La quatrième objection faite au Conseil de transition est de ne représenter qu’une partie de la Libye : cette très ancienne Cyrénaïque, historiquement rivale de la Tripolitaine et du Fezzan et composée de tribus séculairement en guerre avec les tribus de l’Est et du Sud. Ah les tribus… On nous avait déjà fait le coup des tribus en Bosnie… On nous l’avait fait au Rwanda pour justifier l’inaction d’une communauté internationale décidée, France en tête, à ne surtout rien faire qui puisse arrêter les délicats meurtriers hutus… Et le voilà qui revient au moment où l’on cherche de « bonnes » raisons de reculer en Libye… Eh bien c’est une fumisterie. Et il suffit d’un coup d’œil à l’organigramme du CNT pour voir que Mahmoud Jibril, chef de l’exécutif transitoire, est issu de la tribu des Warfalla, elle-même alliée à celle de Kadhafi ; que Sultan Abdelkader, mort au combat à Shahat, dans les premiers jours du soulèvement, était lui-même un Kadhafi ; qu’Ali Tarhouni, ce professeur d’économie de Seattle revenu à Benghazi pour gérer les finances du mouvement, vient d’une tribu du sud de Tripoli ; que Sulaiman Alfortia est originaire de Misrata ; que Mohamed Alagui qui fait office, en attendant la réunification du pays, de ministre de la Justice, vient d’une autre tribu de l’Ouest ; je pourrais poursuivre ainsi, à l’infini ou presque – jusqu’à Ali Zeidan, porte-parole du CNT pour l’Europe, qui est né à Waddan, au sud de Syrte, dans la tribu des Aljourfa censée être, elle aussi, l’irréductible ennemie des grandes tribus de l’Ouest…
Et quant à l’accusation, enfin, qui est parfois faite à cette résistance d’être infiltrée par des éléments d’Al-Qaeda, il n’est pas inutile de rappeler son point de départ : le premier discours de Kadhafi lançant, depuis les remparts de Tripoli, son tombereau d’invectives insensées. Puis le moment où la rumeur a « pris » : cette interview arrachée par le quotidien italien Il Sole 24 Ore à un commandant de Derna à qui l’on fit dire, en substance, que ses combattants étaient des musulmans ; que les terroristes d’Al-Qaeda étaient aussi des musulmans ; et que ses hommes étaient donc – j’exagère à peine – des benladénistes déguisés. Puis, enfin, son cheminement : le sophisme qui, parti d’un rapport des services américains établissant qu’une courte majorité des jihadistes venus se battre en Irak étaient originaires de Libye, s’autorisa à conclure qu’une forte minorité des étudiants, professeurs, avocats, ouvriers, qui défendent, à Benghazi, leurs familles et leur vie sont, peu ou prou, des jihadistes. Là aussi, la méthode rappelle celle qui, à l’époque du siège de Sarajevo, arguait de la présence d’une poignée de volontaires iraniens au sein du VIIe corps de l’armée bosniaque pour suggérer que se fomentait, au cœur de l’Europe, un véritable Etat islamiste. Mais elle se heurte, derechef, à une solide évidence : aucun observateur digne de foi, aucun des innombrables journalistes qui ont couvert les fronts de Brega, Ras Lanouf ou Syrte n’a été en mesure de signaler le cas d’un seul combattant qui se réclamât, peu ou prou, du Jihad.

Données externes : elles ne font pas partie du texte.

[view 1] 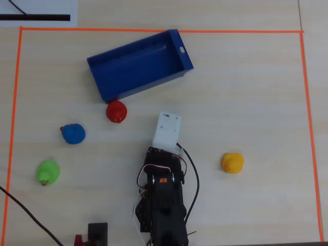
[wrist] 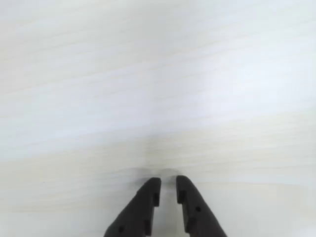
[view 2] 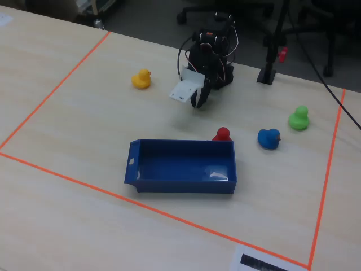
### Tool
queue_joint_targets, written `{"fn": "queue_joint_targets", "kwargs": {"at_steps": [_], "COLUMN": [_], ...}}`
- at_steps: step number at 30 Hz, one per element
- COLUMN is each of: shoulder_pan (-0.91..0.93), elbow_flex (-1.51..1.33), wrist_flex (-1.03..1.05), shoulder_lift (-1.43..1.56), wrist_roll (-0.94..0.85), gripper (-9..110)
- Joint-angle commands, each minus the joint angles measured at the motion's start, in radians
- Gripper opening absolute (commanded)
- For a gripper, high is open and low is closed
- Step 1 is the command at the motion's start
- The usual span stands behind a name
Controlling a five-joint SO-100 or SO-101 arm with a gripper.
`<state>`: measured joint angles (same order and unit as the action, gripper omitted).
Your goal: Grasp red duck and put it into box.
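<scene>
The red duck (view 1: 116, 111) stands on the table just beside a corner of the dark-blue box (view 1: 146, 84). In the fixed view the red duck (view 2: 223, 134) peeks over the far wall of the box (view 2: 180, 185). The box is open-topped and looks empty. My gripper (wrist: 168, 181) points down at bare table, with the jaws only a narrow gap apart and nothing between them. In the fixed view my gripper (view 2: 197, 103) hangs near the arm's base, well apart from the duck. The overhead view hides it under the white wrist housing (view 1: 167, 128). Neither duck nor box shows in the wrist view.
A blue duck (view 1: 73, 134) and a green duck (view 1: 48, 172) stand left of the arm in the overhead view, and a yellow duck (view 1: 232, 163) stands right of it. Orange tape (view 1: 154, 31) borders the work area. Cables trail from the arm's base (view 1: 161, 215).
</scene>
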<state>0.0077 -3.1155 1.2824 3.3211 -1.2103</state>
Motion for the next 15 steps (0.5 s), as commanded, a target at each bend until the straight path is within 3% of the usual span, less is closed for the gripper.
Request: {"fn": "queue_joint_targets", "kwargs": {"at_steps": [1,6,11,15], "shoulder_pan": [-0.009,0.012,0.018,0.008], "elbow_flex": [0.005,0.005,0.051,0.258], "wrist_flex": [0.025,0.023,-0.103,-0.123], "shoulder_lift": [-0.009,-0.009,-0.072,-0.259], "wrist_roll": [-0.003,-0.014,-0.014,-0.002], "gripper": [0,0,10,21]}}
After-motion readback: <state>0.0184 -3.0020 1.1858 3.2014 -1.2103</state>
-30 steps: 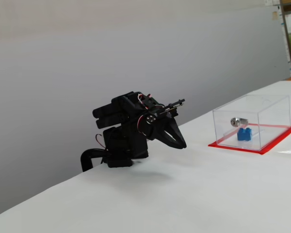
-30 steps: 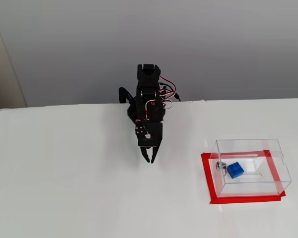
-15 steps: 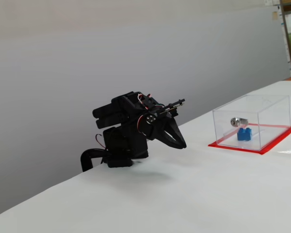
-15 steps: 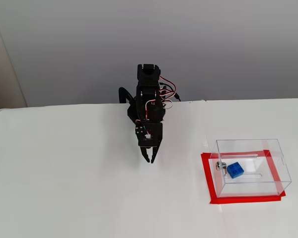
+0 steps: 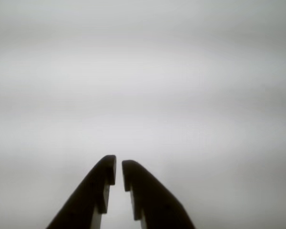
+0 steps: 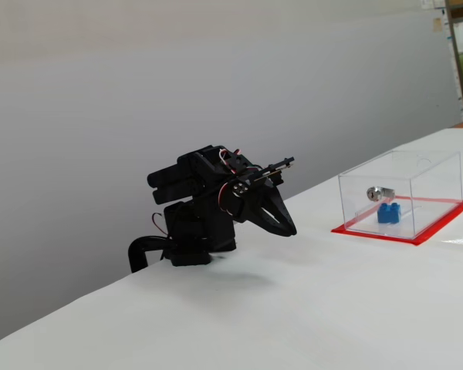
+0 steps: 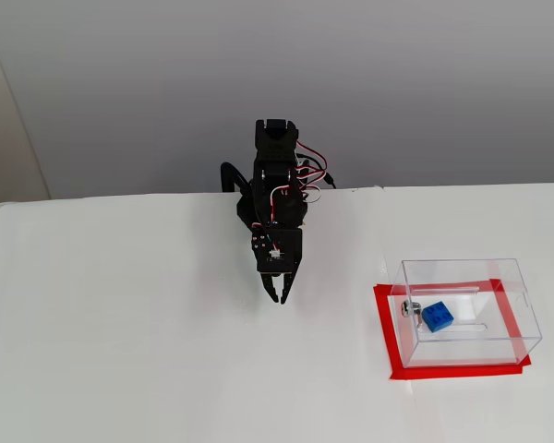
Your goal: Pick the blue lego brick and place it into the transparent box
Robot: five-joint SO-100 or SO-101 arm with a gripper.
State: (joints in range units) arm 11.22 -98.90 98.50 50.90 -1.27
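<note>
Wrist view: the pincer [image 5: 118, 172] enters from the bottom edge with its two fingers drawn almost together, only a thin slit between the tips, and nothing is gripped between them; beyond the tips there is only plain, blurred pale worktop [image 5: 143, 86], with neither brick nor box in sight. A fixed view from the side: the arm [image 6: 204, 208] is folded low over its base near the worktop's rear edge, the pincer [image 6: 287, 227] pointing down and forward, empty, with its tips just above the white worktop [image 6: 293, 308]; the transparent box [image 6: 400, 193] stands well apart from it to the right of this view on its red mat [image 6: 440, 225], and the blue lego brick [image 6: 389, 213] sits inside the box on the floor, just below and beside a small silver cylinder [image 6: 378, 193]. A fixed view from above and in front: the pincer [image 7: 279, 296] hangs near the worktop [image 7: 120, 323], tips nearly closed and holding nothing; the transparent box [image 7: 471, 312] lies to the right of this view on the red mat [image 7: 384, 332], and the blue lego brick [image 7: 437, 317] rests inside it near the left wall, close beside the silver cylinder [image 7: 409, 308], whether touching it cannot be told. Assessment: the brick is already in the box and released, so the placing appears done; nothing seems left beyond the arm resting in its folded pose
</note>
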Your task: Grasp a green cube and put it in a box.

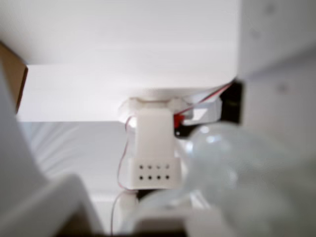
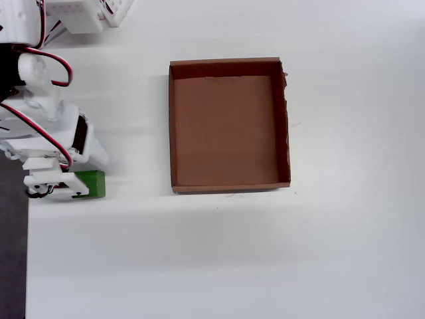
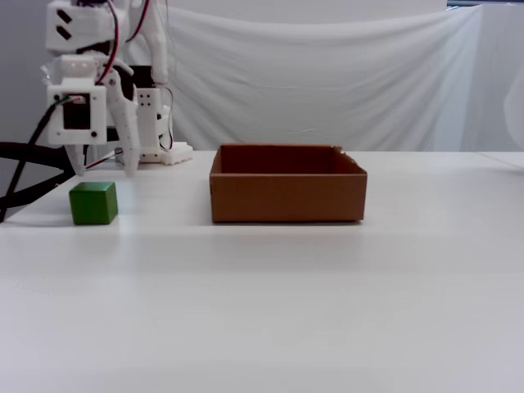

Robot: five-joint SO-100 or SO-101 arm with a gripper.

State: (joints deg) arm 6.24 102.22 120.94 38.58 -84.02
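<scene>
Nothing grasped yet: gripper (image 3: pixel 102 170) hangs just above the green cube (image 3: pixel 92 202), jaws spread wide and empty, cube resting on the table (image 3: pixel 327 295) well left of the empty box (image 3: pixel 286 196) in the fixed view; descent, grasp, carry and drop remain.

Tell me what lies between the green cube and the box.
Nothing: between the green cube and the box is only bare white table. The fixed view shows it; the overhead view agrees, though the arm partly covers the cube there.
</scene>
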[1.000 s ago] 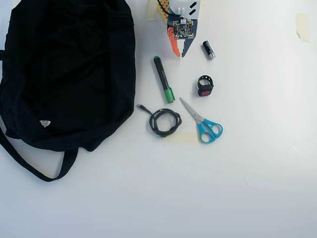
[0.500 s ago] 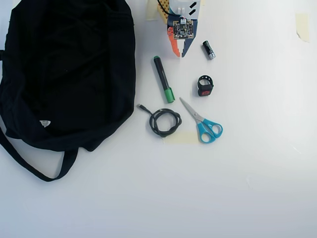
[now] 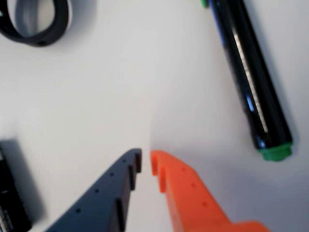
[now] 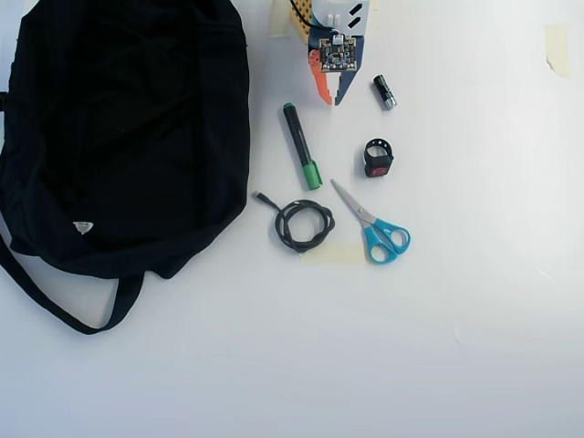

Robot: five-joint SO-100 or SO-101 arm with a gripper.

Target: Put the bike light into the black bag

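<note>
Fingertips of the gripper (image 4: 332,99) sit nearly together, empty; the light (image 4: 378,160) lies beyond them, right of the marker (image 4: 300,145).

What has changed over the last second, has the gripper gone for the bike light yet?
Nothing has visibly changed. The gripper hangs at the top of the overhead view, its fingertips almost touching and nothing between them, apart from the bike light. The light lies on the table, right of the green marker and above the scissors. The black bag and the coiled cable have not shifted.
</note>
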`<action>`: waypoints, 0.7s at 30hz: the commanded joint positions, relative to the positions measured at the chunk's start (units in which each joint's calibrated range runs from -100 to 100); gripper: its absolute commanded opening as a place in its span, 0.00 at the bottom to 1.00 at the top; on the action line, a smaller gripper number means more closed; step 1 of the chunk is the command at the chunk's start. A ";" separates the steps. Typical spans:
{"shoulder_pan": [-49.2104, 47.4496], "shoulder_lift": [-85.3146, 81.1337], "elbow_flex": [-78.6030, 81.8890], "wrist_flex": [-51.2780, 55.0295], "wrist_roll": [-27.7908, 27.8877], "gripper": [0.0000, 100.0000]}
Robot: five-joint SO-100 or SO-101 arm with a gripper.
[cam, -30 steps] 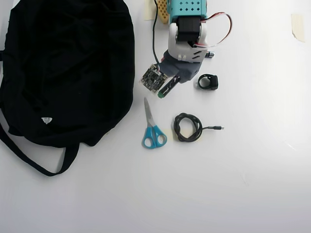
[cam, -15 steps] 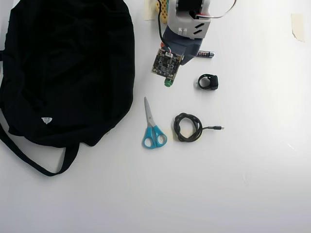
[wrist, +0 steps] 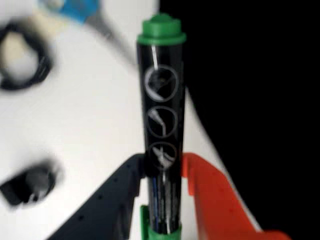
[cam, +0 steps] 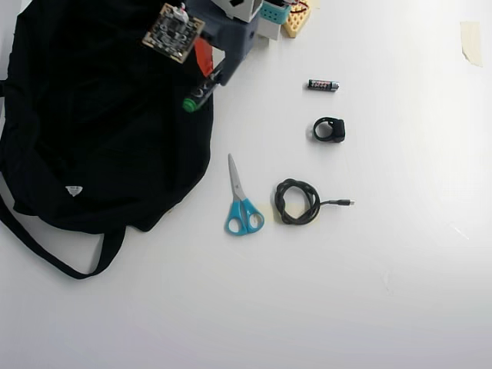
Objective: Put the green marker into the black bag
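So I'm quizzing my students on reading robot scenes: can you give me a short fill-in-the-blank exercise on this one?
1. The pincer is shut on the ____ marker.
2. In the overhead view, the marker's tip hangs at the edge of the black ____.
3. The scissors on the table have ____ handles.
4. The coiled cable lies to the ____ of the scissors in the overhead view.

Missing words: green; bag; blue; right
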 commanded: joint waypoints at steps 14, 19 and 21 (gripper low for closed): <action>31.64 14.65 -10.10 -15.85 -0.96 0.02; 35.16 27.85 -10.10 -21.19 -1.96 0.02; 35.76 29.42 -10.10 -21.88 -2.69 0.03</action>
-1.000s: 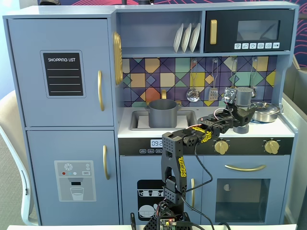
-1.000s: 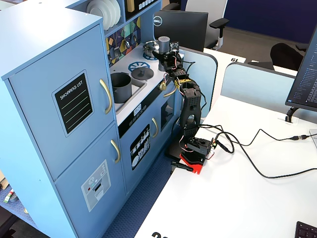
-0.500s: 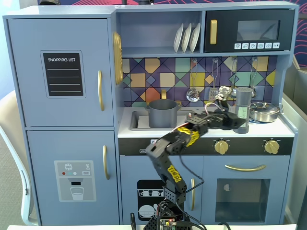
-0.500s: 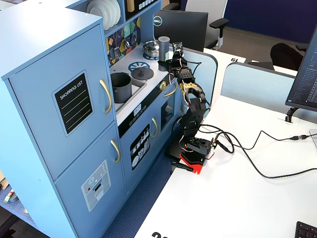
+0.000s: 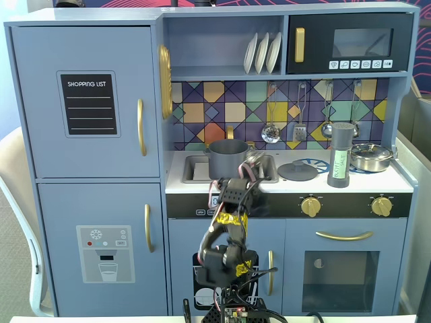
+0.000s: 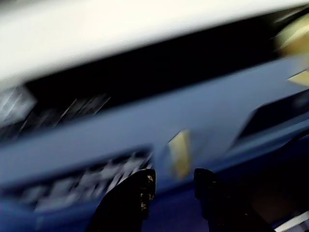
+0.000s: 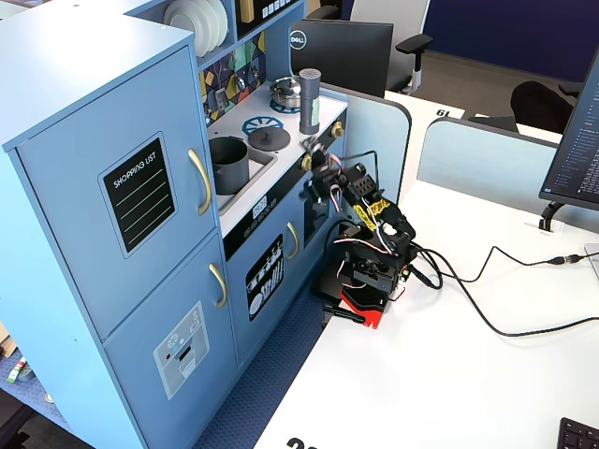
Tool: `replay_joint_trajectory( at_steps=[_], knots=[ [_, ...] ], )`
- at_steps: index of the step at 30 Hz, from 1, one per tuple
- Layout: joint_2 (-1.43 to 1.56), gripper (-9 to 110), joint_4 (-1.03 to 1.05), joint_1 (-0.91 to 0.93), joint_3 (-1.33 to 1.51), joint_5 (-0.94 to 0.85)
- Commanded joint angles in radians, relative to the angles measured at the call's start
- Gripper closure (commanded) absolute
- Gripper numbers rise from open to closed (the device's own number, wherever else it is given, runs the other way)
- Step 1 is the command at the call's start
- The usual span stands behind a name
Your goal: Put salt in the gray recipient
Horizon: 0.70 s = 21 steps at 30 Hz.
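The salt (image 5: 341, 156) is a tall dark-gray shaker with a pale green label. It stands upright on the white counter at the right, next to the shiny pan, and also shows in the other fixed view (image 7: 309, 101). The gray recipient (image 5: 227, 156) is a matte gray pot sitting in the sink; it shows in both fixed views (image 7: 227, 164). My gripper (image 5: 254, 163) is raised in front of the counter edge, between pot and shaker, touching neither. In the blurred wrist view the gripper (image 6: 175, 186) is open and empty, with blue cabinet front behind its fingers (image 6: 145, 191).
A flat gray lid (image 5: 297, 171) lies on the counter between sink and shaker. A shiny silver pan (image 5: 371, 157) stands at the far right. Gold knobs (image 5: 310, 206) line the front panel. Cables (image 7: 487, 299) trail from the arm base across the white desk.
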Motion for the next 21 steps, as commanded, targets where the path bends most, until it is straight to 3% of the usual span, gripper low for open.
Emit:
replay_joint_trajectory(
  at_steps=[1,9,14,18,21],
  knots=[
    [0.101,101,0.066,-0.172,0.130,0.026],
    [0.209,101,0.055,-0.324,0.472,-0.158],
    [0.293,101,0.003,-0.305,0.615,-0.268],
    [0.291,101,0.034,-0.310,0.683,-0.261],
    [0.295,100,0.064,-0.322,0.683,-0.140]
  ],
)
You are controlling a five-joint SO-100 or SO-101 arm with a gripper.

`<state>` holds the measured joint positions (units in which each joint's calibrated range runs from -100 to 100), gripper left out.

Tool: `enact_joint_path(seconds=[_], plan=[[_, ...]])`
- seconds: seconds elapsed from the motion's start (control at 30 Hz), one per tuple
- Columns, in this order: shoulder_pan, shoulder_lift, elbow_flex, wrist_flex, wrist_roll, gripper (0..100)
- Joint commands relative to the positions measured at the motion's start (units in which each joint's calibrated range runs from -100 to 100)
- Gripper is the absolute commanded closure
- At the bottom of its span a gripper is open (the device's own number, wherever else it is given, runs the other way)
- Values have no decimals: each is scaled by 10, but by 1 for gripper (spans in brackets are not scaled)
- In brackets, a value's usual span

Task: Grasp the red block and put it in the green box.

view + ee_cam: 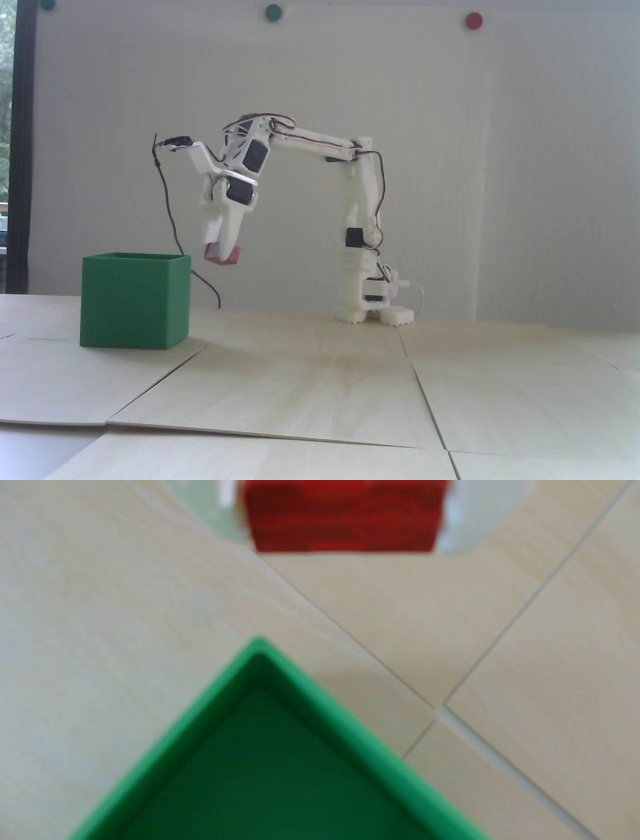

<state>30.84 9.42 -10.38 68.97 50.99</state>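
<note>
The red block [223, 253] hangs in the air, clamped between the white fingers of my gripper [221, 246], which is shut on it. It sits just right of the green box [135, 300] and about level with its rim in the fixed view. In the wrist view the red block [343, 514] fills the top edge between the two pale fingers [464, 518]. The green box [214, 722] shows one corner and its dark, empty-looking inside below the block. The block is outside the rim, over bare table.
The white arm base [370, 305] stands at the back right on pale wooden panels [320, 390] with seams. A black cable [172, 220] droops behind the box. Green and red dots [473, 20] mark the wall. A window frame [22, 150] is at the left.
</note>
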Motion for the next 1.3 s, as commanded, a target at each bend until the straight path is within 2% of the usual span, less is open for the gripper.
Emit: enact_joint_path(seconds=[0.0,0.3,0.73,1.0,1.27], plan=[[-14,-102,-55,9,-4,98],[-6,-159,-48,9,-4,98],[74,-62,-54,-163,-1,98],[7,-27,-54,-245,-4,98],[-46,-24,-54,-272,-2,98]])
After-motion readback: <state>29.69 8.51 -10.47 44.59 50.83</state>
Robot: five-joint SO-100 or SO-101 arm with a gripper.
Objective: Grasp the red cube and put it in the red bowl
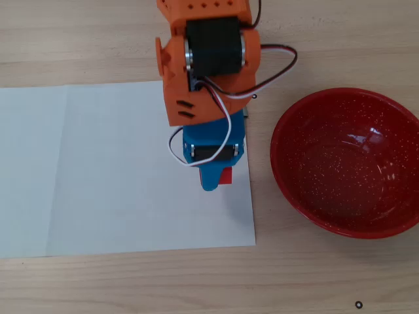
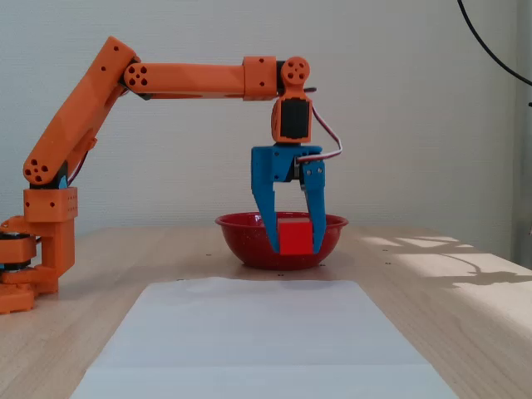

Qu’il faille être vigilant, cela va de soi et c’est, d’ailleurs, ce que nous demandent les démocrates libyens eux-mêmes. Mais que ce devoir de lucidité serve d’alibi à un esprit de Munich revisité, voilà qui n’est pas acceptable. Aux États-Unis comme en Europe, ce serait l’autre nom du devoir, non plus d’ingérence, mais d’abandon.